Data Handling with R

Page reviewed:  13/02/2026

The course aims at improving the effectiveness of the R code you write by introducing you to a range of functions that allow you to manipulate your data.

In particular the course will teach you how to write more ordered code that can be easily reused and incorporated into other projects and to deal with the automation of data and code handling tasks. This will allow you to save time and handle bigger datasets.

General information

  • Language:  English
  • Course code: PNG0090
  • Points: 3 ECTS

Prerequisites

A basic knowledge of the R language. For example, being able to read files, perform simple manipulation and indexing of R objects, reading and understanding R help files.
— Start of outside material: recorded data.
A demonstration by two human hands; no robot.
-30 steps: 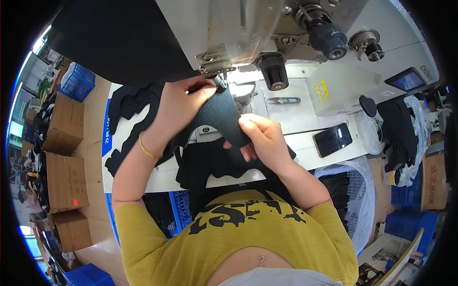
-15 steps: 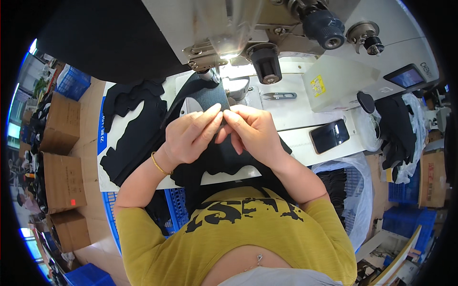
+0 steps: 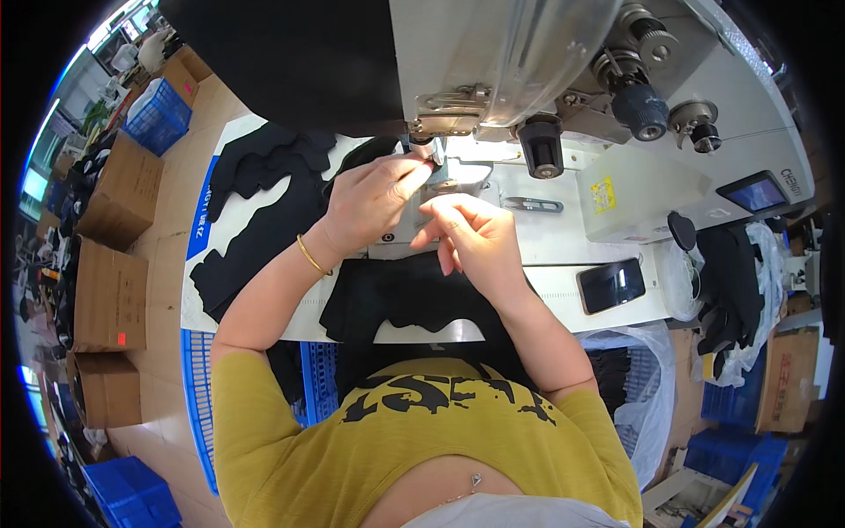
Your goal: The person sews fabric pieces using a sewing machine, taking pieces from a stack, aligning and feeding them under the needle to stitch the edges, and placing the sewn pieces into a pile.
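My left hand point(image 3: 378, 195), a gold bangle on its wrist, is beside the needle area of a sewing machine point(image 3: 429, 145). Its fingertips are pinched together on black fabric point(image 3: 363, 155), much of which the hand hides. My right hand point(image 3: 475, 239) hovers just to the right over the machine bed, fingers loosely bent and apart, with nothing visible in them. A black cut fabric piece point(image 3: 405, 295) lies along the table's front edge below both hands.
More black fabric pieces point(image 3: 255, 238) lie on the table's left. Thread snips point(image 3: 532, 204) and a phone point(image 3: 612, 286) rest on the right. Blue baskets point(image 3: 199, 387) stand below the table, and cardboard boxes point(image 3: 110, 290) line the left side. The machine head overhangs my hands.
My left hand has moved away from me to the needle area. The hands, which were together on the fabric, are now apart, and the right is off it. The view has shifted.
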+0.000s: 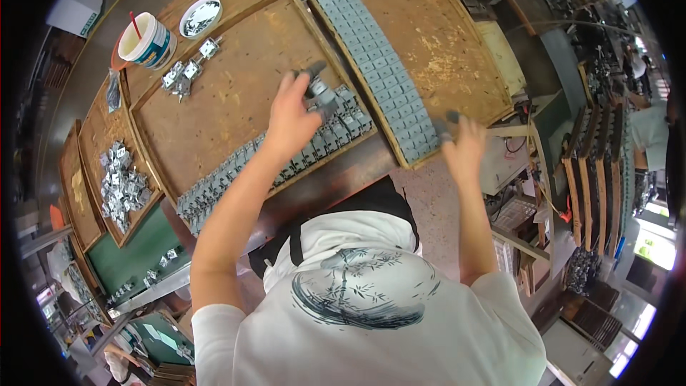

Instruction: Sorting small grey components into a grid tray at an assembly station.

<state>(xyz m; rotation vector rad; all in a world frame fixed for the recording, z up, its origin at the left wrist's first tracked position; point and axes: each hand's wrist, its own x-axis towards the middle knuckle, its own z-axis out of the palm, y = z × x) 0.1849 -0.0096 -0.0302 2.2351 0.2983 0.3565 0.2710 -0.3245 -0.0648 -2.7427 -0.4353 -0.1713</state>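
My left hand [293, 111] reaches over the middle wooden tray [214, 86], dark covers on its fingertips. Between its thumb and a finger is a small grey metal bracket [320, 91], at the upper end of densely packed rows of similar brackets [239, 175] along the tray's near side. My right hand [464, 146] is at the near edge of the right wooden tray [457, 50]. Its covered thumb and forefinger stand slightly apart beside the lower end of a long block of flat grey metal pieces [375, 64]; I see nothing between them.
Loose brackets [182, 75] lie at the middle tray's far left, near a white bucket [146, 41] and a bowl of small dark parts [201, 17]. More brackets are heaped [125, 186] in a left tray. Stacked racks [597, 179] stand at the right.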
Admitted to PhD-studies.

Learning outcomes

After completing the course, students should be able to:

  1. Write reproducible code
    1. Basic use of GitHub and Rmarkdown.
    2. Write code that can be reused yourself or used and modified by a complete stranger
    3. Standardize code and data structure
  2. Confidently manipulate data and R-objects, allowing you to avoid using spreadsheet programs for data cleaning and processing.
    1. Understand data manipulation tools such as the apply family
    2. Index, group and aggregate data
    3. Write simple loops and functions
  3. Check for and fix errors in data and code
    1. Data cleaning and error checking (tests such as look for outliers, NAs, patterns)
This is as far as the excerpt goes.